## Task prompt
Aim for an exact copy of the listing, without any images.

## Dataset extract
=-=-=

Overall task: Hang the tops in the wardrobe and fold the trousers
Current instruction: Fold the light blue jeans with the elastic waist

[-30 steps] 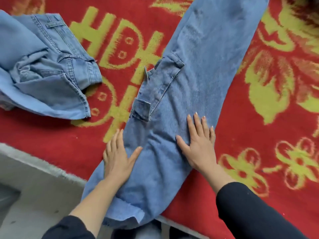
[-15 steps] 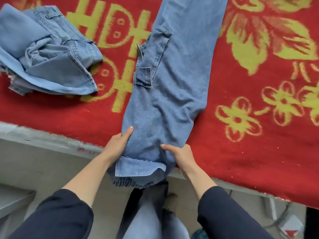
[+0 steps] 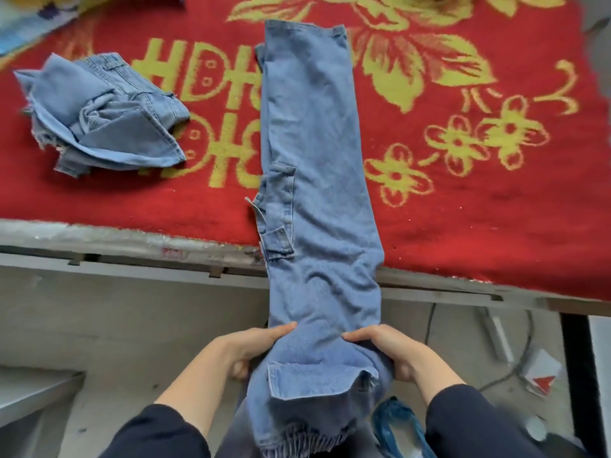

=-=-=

## Result of this task
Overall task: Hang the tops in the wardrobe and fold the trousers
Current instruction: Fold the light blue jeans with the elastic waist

[-30 steps] 
[-15 steps] 
[+0 steps] 

This answer requires no further additions.